BEGIN
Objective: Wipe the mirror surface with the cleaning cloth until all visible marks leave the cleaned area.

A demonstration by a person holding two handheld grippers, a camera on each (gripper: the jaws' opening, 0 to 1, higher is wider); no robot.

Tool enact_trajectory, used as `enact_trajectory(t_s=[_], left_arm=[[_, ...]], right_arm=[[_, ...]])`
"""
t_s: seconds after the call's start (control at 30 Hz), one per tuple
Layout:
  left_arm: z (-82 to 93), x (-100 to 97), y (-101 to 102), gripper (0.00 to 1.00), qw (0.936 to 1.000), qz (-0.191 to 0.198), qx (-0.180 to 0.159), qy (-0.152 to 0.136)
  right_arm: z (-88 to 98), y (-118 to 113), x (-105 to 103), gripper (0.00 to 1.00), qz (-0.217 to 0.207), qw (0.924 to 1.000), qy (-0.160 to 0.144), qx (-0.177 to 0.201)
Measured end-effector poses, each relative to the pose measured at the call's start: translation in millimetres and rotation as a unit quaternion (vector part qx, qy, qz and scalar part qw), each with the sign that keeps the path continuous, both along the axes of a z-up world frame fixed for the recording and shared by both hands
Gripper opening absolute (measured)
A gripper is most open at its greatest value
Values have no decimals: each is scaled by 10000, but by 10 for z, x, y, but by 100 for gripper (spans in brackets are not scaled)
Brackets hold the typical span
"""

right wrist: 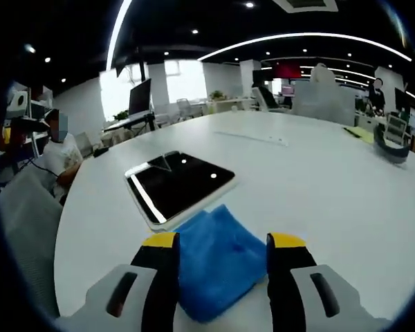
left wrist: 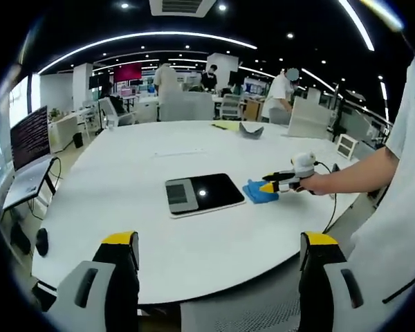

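Observation:
The mirror [left wrist: 202, 194], a dark rectangle in a white frame, lies flat on the white round table [left wrist: 124, 180]. Just right of it sits the blue cleaning cloth [left wrist: 257, 191], with the right gripper [left wrist: 271, 185], held by a hand, down on it. In the right gripper view the cloth [right wrist: 218, 259] fills the narrowed gap between the yellow-tipped jaws of my right gripper [right wrist: 223, 242], and the mirror [right wrist: 183, 183] lies just beyond it. My left gripper [left wrist: 220, 240] hangs open over the near table edge, nothing between its jaws.
A dark curved object [left wrist: 251, 129] and a yellow sheet [left wrist: 225, 126] lie at the table's far side. A laptop [left wrist: 31, 138] stands on a side desk to the left. A person [right wrist: 59, 155] sits beside the table; others stand among desks behind.

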State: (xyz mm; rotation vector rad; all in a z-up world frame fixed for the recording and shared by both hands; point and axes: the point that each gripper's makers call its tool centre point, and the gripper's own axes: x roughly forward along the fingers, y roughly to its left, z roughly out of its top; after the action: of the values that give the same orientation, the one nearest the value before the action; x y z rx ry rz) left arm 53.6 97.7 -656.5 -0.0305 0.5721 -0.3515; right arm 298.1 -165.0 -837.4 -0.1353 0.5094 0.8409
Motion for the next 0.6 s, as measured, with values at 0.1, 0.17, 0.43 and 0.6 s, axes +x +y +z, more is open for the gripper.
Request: enact_trajectory(t_s=[0.1, 0.17, 0.43, 0.6], left_arm=[[-5, 13, -12, 98, 10000, -16, 19, 27], [-8, 39, -25, 98, 10000, -12, 70, 23], [-14, 112, -62, 97, 9999, -40, 114, 41], [-57, 102, -62, 97, 9997, -109, 147, 133]], right_arm=[[-104, -3, -11, 47, 40, 9999, 49, -85], [-183, 15, -23, 47, 130, 9998, 6, -162], [-134, 17, -27, 49, 189, 9990, -279, -296], [-112, -39, 60, 42, 187, 9989, -362, -235]])
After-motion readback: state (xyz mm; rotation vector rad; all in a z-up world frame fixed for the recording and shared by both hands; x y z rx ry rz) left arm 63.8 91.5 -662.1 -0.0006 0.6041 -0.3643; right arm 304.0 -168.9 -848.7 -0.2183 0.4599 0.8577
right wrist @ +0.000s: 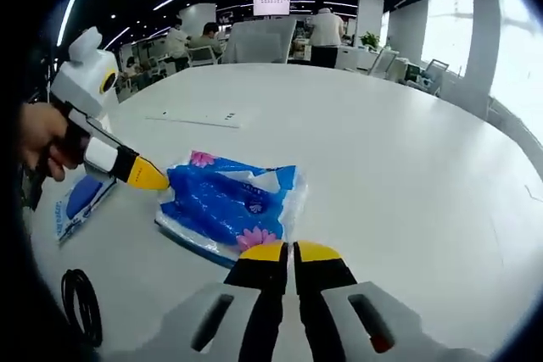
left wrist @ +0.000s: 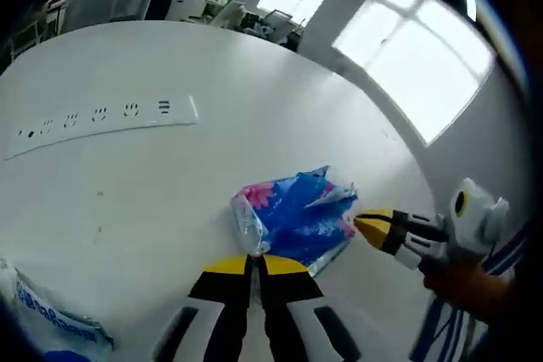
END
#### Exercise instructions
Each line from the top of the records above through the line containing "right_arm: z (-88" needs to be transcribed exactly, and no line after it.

#### Response area
Objective: Wipe the mirror surface with the cleaning cloth until all visible marks leave the cleaned area.

A demonstration by a person holding two handheld grippers, a camera on each (gripper: the jaws' opening, 0 to 1, higher is wider); no robot.

Tool enact_trajectory, used as `enact_trajectory(t_s=[_], left_arm=[[_, ...]], right_arm=[[_, ...]])`
"""
t_s: seconds after the call's start (control at 30 Hz), one per tuple
Layout:
  left_arm: z (-82 to 93), x (-100 to 97), y (-101 to 102), gripper (0.00 to 1.00), qw (0.936 to 1.000), qz (-0.191 to 0.198), qx (-0.180 to 0.159), qy (-0.152 to 0.136)
  right_arm: z (-88 to 98), y (-118 to 113), x (-105 to 103), gripper (0.00 to 1.00), qz (-0.217 to 0.207), qw (0.924 to 1.000), qy (-0.160 to 0.144), qx (-0.177 to 0.201)

This exercise requires no further output.